The 6th U.S. Circuit Court of Appeals handed a group of pro-life sidewalk counselors in Kentucky a win recently when it issued a preliminary injunction preventing the County of Louisville-Jefferson from enforcing a local law designed to shield abortion sellers from pro-life activity in their immediate vicinity.

Several individuals and two pro-life organizations – Kentucky Right to Life and Sisters for Life – engage in compassionate sidewalk counseling in front of the EMW Women’s Surgical Center in Louisville, Kentucky, an abortion facility. They hand out pamphlets and talk to pregnant women entering the facility for abortions, hoping to convince them to choose life for their babies and offering help and life-giving alternatives.

The county, however, passed what is known as a “buffer zone” ordinance, prohibiting not just obstruction of medical facilities’ entrances, but any speech with persons entering those medical facilities. The sidewalk counselors did not challenge the part of the ordinance prohibiting physical obstruction of entrances to medical facilities, just the speech prohibitions.

Although a federal district court judge refused to help the sidewalk counselors threatened by the ordinance, on appeal the 6th Circuit saw the case differently. It invoked the 2014 U.S. Supreme Court decision in McCullen v. Coakley striking down a similar Massachusetts law for infringing First Amendment rights.
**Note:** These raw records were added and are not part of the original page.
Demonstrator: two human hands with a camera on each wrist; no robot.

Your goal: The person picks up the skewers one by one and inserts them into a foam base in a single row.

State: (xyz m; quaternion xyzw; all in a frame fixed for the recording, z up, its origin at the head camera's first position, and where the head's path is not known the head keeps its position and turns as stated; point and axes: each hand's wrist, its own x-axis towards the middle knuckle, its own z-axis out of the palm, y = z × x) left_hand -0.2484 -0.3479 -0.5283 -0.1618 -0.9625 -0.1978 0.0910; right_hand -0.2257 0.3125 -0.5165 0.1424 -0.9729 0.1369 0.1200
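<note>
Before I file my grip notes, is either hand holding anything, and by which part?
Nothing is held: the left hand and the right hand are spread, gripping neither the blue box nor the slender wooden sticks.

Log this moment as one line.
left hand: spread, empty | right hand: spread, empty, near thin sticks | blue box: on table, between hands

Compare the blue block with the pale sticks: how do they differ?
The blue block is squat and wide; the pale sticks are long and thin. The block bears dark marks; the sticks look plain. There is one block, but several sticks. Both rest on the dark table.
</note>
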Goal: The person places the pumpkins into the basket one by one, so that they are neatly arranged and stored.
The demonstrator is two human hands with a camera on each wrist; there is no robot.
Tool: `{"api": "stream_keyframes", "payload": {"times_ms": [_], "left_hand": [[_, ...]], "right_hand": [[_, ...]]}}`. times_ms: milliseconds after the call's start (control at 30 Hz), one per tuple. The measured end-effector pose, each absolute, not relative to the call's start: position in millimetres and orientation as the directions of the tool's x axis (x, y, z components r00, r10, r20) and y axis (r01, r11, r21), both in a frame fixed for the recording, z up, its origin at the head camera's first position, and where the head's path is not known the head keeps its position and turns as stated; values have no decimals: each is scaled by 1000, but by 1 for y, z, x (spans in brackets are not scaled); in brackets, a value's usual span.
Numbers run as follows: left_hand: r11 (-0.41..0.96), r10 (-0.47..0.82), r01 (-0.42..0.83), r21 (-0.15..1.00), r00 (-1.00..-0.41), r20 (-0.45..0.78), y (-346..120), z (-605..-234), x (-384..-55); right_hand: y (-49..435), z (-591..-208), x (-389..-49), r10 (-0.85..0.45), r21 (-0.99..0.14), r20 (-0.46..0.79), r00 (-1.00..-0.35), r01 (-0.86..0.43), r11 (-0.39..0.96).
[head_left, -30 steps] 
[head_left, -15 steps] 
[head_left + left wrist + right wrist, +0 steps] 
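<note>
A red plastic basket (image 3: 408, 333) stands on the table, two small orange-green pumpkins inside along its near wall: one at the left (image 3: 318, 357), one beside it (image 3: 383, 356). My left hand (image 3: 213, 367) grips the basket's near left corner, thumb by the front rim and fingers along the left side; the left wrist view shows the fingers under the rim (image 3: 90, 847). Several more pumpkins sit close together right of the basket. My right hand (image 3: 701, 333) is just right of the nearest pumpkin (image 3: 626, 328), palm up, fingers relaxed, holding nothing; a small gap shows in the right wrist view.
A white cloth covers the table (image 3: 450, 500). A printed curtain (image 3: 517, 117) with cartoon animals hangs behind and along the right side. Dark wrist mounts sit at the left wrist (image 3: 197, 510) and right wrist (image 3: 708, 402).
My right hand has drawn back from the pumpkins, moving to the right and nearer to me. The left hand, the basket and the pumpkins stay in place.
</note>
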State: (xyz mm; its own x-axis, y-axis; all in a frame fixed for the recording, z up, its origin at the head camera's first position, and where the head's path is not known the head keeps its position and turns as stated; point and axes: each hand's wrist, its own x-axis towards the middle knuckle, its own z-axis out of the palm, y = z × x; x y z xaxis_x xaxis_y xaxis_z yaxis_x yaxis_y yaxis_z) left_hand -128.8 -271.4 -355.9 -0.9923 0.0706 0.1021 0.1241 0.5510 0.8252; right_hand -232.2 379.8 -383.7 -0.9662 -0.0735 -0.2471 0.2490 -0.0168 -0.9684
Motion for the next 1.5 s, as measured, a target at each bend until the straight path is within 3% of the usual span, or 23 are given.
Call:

The 6th Circuit decision noted that one of the sidewalk counselors testified that prior to the ordinance’s passage, she routinely persuaded three to six women per month to forego having an abortion, while another said she successfully convinced approximately 60 women per year to choose life for their babies, but none afterwards.

That, said the appeals court, plainly shows the negative impact the ordinance was having on speech.

According to the unanimous three-judge decision written by Chief Judge Jeffery Sutton, the ordinance likely violated the First Amendment because it was unequally enforced against pro-life speech only, and was overbroad rather than narrowly tailored to address a specific issue.

“[T]he County disclaims any plans to enforce the ordinance against escorts of women into the Clinic, even though they have discussed abortion-related topics in the buffer zone in non-neutral ways,” Sutton wrote. “If that’s how the ordinance works—exempting pro-choice speakers while suppressing pro-life speakers—strict scrutiny would apply,” he added.

Strict scrutiny” is legal shorthand for a test that the ordinance would have little chance of surviving.

But Sutton left a factual examination of the ordinance’s “selective” enforcement for the lower court in a future proceeding. He primarily faulted the ordinance for being overbroad rather than narrowly tailored, as the First Amendment requires.

“Because the County may not ‘burden substantially more speech than is necessary’ to further the County’s order and access interests . . . and because the County has not made any showing that all medical facilities need this kind of regulation, the ordinance lacks any tailoring, to say nothing of narrow tailoring. ‘For a problem shown to arise only . . . at one clinic,’ authorizing buffer zones ‘at every’ Louisville-Jefferson facility ‘is hardly a narrowly tailored solution.’”

The decision also criticized the county’s lack of serious effort to find less intrusive tools to accomplish its goal of ensuring access to facility entrances, such as using the abortion facility’s video surveillance recordings to identify and prosecute those obstructing or impeding access to entrances, rather than creating buffer zones that implicate and prohibit protected speech.

“More than some difficulty, however, is required to uphold regulations that suppress speech,” Judge Sutton emphasized. “A painted line on the sidewalk is easy to enforce, but the prime objective of the First Amendment is not efficiency,” he added, quoting a line from McCullen.

So, what happens next?

Francis Manion, Senior Counsel with the American Center for Law and Justice (ACLJ), represents the sidewalk counselors. He explained in a press release:

“While our clients are now protected by a preliminary injunction, a decision on a preliminary injunction does not end a lawsuit,” Manion said. “Once the Sixth Circuit sends the case back to the district court, the County will have to decide whether to abandon its ordinance and go back to the drawing board or dig in its heels and try to defend its ordinance to the bitter end.

“Either way, the ACLJ is prepared to do what we’ve been doing since day one: defending the free speech rights of sidewalk counselors.”

The case is Sisters for Life v. Jefferson-Louisville County KY Metro Government.